Condivisione di spazi ad uso agricolo in Gran Bretagna. Foto dal sito www.sustainweb.org/londonfoodlink Qualche tempo fa avevamo parlato dei Victory Garden e più recentemente anche del progetto Capital Grow. Seguendo la scia oggi parliamo del Landsharing e del LandFit. Il primo è un servizio che consente a chiunque abbia voglia e tempo per dedicarsi ad un orto o ad un giardino, ma non hanno il terreno per farlo, di conoscere persone che invece non hanno tempo o capacità per poter tenere al meglio il proprio fazzoletto di terra.

Una sorta di feudalesimo "social" e che mi ricorda il proverbio "chi ha i denti non ha il pane". In questo modo alcuni troveranno un buon passatempo e dovranno preoccuparsi meno della spesa alimentare, mentre chi mette a disposizione il proprio "fondo" riceverà ovviamente una parte dei beni prodotti. Concetto simile anche per il LandFit. Riassumendo non è altro che una scuola di agricoltura per tutti coloro che non sanno cosa fare di preciso col proprio giardino.

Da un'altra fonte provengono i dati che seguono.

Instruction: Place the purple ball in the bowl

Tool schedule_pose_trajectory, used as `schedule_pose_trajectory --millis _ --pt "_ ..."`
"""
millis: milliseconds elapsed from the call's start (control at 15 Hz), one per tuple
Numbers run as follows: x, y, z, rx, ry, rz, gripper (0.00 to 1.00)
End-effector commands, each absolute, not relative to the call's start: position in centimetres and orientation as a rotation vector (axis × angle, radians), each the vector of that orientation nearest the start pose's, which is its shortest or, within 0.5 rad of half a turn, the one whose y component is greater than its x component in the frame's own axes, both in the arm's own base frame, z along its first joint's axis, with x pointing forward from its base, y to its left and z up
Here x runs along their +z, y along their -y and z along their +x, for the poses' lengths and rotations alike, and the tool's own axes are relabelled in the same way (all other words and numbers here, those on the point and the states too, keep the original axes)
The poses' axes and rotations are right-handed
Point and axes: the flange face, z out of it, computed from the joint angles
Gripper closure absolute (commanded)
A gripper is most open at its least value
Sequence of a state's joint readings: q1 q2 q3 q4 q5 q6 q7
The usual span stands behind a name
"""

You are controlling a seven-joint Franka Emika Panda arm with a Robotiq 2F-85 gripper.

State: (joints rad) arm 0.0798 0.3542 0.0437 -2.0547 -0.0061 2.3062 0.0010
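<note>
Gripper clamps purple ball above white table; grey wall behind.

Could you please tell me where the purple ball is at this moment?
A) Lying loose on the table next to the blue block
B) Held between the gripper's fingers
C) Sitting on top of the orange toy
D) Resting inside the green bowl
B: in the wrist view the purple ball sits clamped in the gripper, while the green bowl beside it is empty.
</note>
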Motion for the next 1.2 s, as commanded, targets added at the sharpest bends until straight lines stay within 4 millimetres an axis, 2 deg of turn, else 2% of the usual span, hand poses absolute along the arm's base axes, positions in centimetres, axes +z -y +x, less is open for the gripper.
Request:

È un punto di incontro tra giardinieri ed apprendisti tali, che in questo modo ascoltando i suggerimenti degli esperti riusciranno a far rinascere i propri terreni. Forse la crisi "sociale" è giunta leggermente prima di quella economica o forse l'ha prodotto essa stessa, chi lo sa? Sta di fatto che nel Regno Unito stanno dandosi da fare per rendere più vivibili le proprie città, mentre noi siamo fermi al consueto palo.